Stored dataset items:
============================================================

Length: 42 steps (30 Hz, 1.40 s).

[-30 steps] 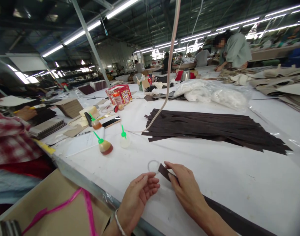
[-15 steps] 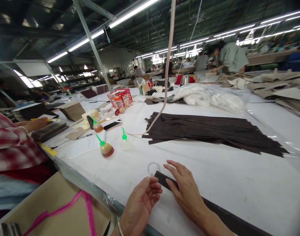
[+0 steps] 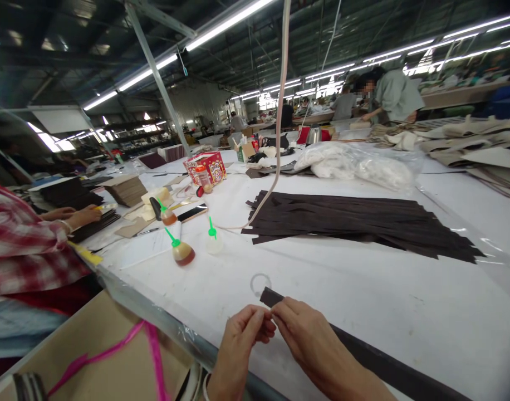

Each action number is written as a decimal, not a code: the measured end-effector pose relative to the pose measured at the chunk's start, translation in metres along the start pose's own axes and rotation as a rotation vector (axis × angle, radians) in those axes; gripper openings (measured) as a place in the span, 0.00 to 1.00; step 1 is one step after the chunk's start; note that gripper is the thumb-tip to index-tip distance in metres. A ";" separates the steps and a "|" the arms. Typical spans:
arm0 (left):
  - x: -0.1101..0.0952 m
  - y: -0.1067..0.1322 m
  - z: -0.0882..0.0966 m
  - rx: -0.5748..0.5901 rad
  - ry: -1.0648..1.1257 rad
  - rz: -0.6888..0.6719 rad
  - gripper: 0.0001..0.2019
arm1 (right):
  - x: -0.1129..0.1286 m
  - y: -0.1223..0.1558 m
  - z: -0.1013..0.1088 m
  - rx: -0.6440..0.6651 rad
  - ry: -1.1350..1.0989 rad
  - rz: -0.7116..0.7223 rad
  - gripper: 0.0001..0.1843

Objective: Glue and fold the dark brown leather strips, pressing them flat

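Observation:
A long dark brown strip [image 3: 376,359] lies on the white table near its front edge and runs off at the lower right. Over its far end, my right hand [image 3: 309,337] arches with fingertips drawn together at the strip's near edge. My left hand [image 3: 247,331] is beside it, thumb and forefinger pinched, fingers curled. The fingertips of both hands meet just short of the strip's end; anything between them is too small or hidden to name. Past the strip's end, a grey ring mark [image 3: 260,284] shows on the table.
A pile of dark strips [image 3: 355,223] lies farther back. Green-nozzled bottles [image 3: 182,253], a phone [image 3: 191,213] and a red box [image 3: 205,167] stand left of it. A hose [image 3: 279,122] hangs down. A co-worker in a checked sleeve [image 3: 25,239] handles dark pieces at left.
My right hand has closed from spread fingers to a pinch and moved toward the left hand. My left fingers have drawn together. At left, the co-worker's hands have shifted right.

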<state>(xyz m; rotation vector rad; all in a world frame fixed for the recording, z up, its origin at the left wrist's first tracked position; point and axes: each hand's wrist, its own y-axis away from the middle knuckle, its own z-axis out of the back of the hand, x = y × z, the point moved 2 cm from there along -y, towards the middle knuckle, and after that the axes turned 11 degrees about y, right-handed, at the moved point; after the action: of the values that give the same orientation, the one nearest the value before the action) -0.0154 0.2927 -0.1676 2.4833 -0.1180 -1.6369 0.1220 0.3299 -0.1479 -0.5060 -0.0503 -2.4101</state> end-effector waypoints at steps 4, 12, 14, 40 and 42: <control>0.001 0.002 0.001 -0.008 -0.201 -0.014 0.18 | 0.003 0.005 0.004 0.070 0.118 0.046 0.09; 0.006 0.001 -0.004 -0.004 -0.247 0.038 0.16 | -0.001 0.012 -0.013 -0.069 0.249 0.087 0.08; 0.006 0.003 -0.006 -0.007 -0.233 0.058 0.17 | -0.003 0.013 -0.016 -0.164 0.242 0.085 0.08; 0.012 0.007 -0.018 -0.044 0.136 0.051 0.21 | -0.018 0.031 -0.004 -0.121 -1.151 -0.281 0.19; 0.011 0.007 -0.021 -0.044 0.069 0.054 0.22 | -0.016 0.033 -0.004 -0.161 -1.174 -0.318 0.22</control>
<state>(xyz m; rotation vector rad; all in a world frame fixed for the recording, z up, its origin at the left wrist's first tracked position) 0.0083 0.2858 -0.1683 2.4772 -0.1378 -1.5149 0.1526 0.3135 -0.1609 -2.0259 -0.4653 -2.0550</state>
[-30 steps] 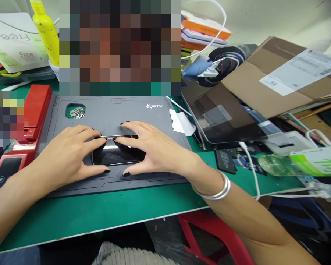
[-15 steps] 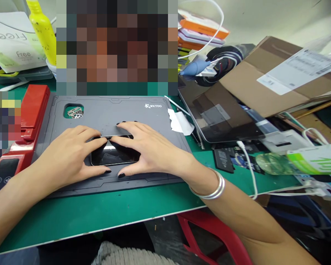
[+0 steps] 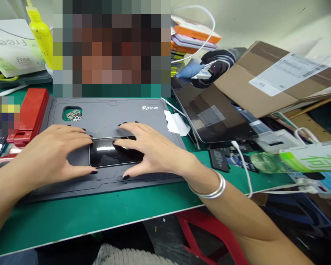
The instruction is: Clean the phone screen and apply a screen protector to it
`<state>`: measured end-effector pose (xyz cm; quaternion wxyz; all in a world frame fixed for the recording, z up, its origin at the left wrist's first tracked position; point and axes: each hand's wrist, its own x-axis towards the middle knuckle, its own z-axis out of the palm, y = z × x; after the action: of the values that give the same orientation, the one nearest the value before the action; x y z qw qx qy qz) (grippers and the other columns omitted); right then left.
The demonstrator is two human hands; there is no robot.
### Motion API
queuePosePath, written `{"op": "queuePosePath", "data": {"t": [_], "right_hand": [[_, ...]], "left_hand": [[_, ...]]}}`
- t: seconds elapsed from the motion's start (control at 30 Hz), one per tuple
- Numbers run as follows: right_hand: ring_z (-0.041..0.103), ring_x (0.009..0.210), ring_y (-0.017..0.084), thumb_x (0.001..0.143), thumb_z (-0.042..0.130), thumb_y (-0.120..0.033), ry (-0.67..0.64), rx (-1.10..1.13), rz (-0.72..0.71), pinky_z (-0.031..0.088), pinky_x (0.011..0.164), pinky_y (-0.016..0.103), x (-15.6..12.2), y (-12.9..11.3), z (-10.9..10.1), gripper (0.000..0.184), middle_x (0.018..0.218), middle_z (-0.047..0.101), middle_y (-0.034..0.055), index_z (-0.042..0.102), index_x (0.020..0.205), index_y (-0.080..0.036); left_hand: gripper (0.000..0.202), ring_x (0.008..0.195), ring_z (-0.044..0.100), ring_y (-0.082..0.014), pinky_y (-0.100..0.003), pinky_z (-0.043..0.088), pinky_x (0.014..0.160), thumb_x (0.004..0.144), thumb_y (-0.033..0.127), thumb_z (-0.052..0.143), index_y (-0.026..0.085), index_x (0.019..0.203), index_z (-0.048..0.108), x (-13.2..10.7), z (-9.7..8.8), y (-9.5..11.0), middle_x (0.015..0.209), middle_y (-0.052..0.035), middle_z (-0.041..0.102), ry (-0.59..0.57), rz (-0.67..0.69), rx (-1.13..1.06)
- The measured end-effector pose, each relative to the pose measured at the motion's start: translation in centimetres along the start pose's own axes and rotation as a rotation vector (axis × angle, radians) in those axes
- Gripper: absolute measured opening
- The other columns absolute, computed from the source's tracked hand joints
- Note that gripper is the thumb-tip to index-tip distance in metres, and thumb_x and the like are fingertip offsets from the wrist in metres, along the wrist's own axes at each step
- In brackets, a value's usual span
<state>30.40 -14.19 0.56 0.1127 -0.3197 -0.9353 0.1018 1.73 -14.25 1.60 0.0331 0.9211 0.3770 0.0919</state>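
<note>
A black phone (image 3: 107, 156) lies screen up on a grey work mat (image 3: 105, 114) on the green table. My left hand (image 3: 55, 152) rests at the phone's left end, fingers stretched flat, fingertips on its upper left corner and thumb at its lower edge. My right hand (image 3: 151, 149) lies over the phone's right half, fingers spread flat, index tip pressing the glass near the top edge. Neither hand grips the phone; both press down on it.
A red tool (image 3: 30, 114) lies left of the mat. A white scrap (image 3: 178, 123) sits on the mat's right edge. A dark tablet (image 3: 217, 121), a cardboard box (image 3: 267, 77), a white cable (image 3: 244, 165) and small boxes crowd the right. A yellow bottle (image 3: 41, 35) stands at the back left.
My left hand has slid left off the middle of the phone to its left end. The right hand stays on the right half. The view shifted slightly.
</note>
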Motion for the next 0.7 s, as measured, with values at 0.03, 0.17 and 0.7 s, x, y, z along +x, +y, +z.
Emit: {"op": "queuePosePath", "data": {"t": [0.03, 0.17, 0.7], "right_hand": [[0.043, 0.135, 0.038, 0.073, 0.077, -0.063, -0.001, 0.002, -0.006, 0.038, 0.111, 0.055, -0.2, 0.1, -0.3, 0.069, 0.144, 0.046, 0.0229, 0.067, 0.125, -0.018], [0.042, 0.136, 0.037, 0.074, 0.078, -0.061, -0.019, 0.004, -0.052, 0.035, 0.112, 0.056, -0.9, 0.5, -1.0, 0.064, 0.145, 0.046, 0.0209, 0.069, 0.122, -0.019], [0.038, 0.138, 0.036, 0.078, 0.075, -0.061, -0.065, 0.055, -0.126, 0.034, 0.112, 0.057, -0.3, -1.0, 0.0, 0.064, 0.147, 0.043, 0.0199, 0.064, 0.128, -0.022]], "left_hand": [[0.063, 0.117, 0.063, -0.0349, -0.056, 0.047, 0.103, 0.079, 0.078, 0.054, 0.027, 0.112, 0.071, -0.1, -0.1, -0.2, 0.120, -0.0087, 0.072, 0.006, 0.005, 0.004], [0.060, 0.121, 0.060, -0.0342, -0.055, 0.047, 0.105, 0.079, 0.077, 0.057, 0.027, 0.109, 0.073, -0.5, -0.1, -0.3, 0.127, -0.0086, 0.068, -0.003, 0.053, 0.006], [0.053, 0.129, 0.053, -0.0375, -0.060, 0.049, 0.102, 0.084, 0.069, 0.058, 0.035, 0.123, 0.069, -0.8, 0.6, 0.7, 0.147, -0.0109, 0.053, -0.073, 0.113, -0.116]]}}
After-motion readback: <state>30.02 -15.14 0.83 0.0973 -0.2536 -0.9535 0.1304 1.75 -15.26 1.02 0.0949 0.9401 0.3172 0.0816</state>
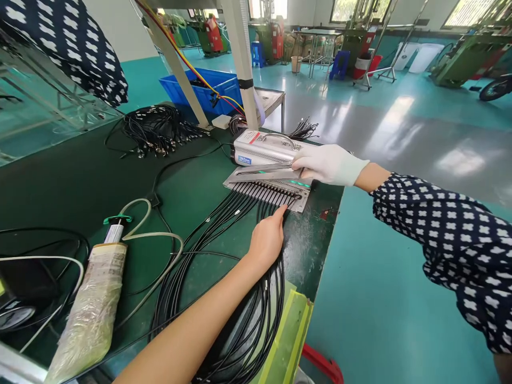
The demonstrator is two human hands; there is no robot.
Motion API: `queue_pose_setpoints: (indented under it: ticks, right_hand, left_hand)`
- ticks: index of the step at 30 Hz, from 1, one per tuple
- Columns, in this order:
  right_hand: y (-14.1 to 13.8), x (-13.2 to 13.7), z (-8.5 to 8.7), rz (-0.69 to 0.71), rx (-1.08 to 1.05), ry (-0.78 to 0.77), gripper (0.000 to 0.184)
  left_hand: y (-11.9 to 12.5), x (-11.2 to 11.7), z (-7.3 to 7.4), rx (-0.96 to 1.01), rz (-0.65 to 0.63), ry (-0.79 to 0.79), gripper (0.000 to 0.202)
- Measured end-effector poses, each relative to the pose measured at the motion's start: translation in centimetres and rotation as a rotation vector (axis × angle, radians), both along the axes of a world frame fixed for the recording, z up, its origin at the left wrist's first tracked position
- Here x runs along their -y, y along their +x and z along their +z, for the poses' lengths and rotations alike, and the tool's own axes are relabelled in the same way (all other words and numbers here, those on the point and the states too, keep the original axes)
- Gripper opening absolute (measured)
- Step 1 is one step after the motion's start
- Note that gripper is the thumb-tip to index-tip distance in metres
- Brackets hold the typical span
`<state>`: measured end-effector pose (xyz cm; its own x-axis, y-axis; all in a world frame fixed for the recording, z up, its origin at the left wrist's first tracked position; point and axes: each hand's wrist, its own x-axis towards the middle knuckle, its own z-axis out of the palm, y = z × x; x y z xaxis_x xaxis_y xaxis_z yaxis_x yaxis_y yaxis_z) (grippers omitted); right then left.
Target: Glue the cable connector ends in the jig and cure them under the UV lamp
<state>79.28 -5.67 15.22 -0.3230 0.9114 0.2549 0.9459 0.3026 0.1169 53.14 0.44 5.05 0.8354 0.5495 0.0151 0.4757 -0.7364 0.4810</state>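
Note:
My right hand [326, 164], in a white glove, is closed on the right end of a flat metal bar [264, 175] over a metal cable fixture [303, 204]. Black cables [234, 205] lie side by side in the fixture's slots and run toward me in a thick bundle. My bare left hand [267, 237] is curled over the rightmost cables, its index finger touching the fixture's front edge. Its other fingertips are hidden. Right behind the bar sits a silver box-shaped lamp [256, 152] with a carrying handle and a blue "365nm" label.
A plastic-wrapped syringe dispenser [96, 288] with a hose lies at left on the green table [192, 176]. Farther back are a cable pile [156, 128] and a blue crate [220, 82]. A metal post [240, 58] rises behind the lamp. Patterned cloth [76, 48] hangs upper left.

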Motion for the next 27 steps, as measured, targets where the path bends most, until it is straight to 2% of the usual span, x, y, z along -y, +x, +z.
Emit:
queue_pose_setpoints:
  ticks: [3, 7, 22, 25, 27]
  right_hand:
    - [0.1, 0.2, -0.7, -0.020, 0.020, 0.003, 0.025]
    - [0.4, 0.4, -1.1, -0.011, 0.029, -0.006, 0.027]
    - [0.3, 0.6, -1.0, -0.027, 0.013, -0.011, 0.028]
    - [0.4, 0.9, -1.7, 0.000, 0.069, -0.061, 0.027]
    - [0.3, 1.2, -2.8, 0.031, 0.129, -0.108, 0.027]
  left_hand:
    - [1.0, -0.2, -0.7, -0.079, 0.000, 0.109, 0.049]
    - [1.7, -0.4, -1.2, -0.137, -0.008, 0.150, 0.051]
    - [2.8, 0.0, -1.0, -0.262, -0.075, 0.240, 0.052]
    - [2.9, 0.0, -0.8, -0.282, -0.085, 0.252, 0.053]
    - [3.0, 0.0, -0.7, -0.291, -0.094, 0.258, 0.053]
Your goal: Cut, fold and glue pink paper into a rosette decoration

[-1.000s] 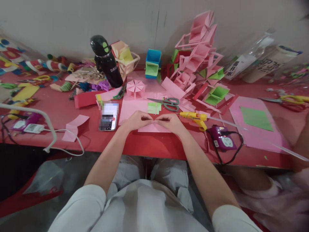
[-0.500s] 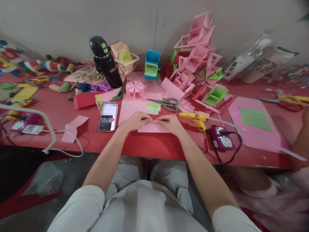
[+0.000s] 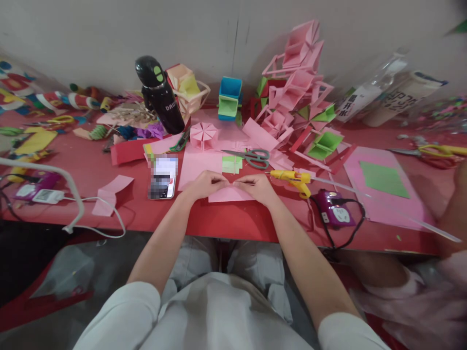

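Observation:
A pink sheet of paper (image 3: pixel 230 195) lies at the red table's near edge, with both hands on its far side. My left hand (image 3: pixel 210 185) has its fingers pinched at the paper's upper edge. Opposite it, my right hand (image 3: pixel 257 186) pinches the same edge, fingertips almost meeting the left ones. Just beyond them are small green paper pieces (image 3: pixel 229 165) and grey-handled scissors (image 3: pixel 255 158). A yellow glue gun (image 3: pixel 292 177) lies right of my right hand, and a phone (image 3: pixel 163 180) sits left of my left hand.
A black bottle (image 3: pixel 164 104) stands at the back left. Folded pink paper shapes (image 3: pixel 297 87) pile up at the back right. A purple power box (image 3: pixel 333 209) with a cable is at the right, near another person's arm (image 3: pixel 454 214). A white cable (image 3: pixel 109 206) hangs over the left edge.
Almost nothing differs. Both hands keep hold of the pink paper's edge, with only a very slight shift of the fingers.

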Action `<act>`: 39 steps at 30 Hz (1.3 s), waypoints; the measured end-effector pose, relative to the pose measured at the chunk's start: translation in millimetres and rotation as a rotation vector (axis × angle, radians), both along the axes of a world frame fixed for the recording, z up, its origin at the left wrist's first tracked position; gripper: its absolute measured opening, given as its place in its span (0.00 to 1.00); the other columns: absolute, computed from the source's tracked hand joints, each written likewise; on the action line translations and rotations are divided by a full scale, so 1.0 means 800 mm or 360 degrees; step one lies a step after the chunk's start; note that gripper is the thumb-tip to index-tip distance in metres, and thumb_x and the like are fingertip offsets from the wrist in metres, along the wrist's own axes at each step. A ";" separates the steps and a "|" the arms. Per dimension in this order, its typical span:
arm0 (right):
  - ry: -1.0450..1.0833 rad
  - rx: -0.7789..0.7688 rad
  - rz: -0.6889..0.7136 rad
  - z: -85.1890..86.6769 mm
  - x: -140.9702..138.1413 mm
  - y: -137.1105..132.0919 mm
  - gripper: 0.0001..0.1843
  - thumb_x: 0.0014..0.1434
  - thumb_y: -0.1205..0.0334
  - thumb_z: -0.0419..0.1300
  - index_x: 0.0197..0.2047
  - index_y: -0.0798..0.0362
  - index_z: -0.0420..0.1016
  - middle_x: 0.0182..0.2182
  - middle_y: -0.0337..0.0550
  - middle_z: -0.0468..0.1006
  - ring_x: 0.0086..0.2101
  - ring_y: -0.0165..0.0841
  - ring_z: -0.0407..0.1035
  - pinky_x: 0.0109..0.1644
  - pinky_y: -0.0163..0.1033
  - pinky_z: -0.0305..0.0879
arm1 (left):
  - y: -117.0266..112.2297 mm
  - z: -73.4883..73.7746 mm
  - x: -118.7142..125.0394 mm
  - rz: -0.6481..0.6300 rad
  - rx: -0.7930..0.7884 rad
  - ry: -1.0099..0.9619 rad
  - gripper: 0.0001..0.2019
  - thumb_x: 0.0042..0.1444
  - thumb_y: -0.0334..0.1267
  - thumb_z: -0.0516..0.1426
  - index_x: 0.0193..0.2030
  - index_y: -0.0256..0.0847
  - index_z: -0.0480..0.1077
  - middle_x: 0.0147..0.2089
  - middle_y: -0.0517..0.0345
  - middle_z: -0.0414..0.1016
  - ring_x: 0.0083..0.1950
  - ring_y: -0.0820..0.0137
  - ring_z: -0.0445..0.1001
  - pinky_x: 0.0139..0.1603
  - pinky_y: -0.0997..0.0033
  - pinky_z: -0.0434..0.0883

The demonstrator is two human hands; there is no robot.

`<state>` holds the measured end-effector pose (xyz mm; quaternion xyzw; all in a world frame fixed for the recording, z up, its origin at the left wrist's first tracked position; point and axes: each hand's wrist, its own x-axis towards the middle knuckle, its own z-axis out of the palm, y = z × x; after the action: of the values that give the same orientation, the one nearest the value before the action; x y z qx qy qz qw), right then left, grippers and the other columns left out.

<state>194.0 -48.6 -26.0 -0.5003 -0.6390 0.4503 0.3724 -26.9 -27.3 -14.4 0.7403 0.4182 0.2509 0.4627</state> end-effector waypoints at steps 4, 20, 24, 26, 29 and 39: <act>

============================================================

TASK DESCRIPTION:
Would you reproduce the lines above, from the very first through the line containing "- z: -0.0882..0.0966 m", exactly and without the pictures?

RESULT FOR THIS TASK:
Length: 42 steps (30 Hz, 1.40 s).

[-30 steps] 
[-15 steps] 
[+0 steps] 

Each action number is written as a decimal, not a code: the measured end-effector pose relative to the pose measured at the chunk's start, translation in metres along the start pose's own axes and rotation as a rotation vector (axis × angle, radians) in those axes; gripper openings (measured) as a place in the span, 0.00 to 1.00; step 1 is one step after the chunk's start; note that gripper is the thumb-tip to index-tip distance in metres. A ";" separates the steps and a "|" the arms. Typical spans:
arm0 (left):
  - x: -0.1101..0.0952 m
  - y: -0.1067..0.1322 m
  - z: -0.0882..0.0966 m

The output given is complete.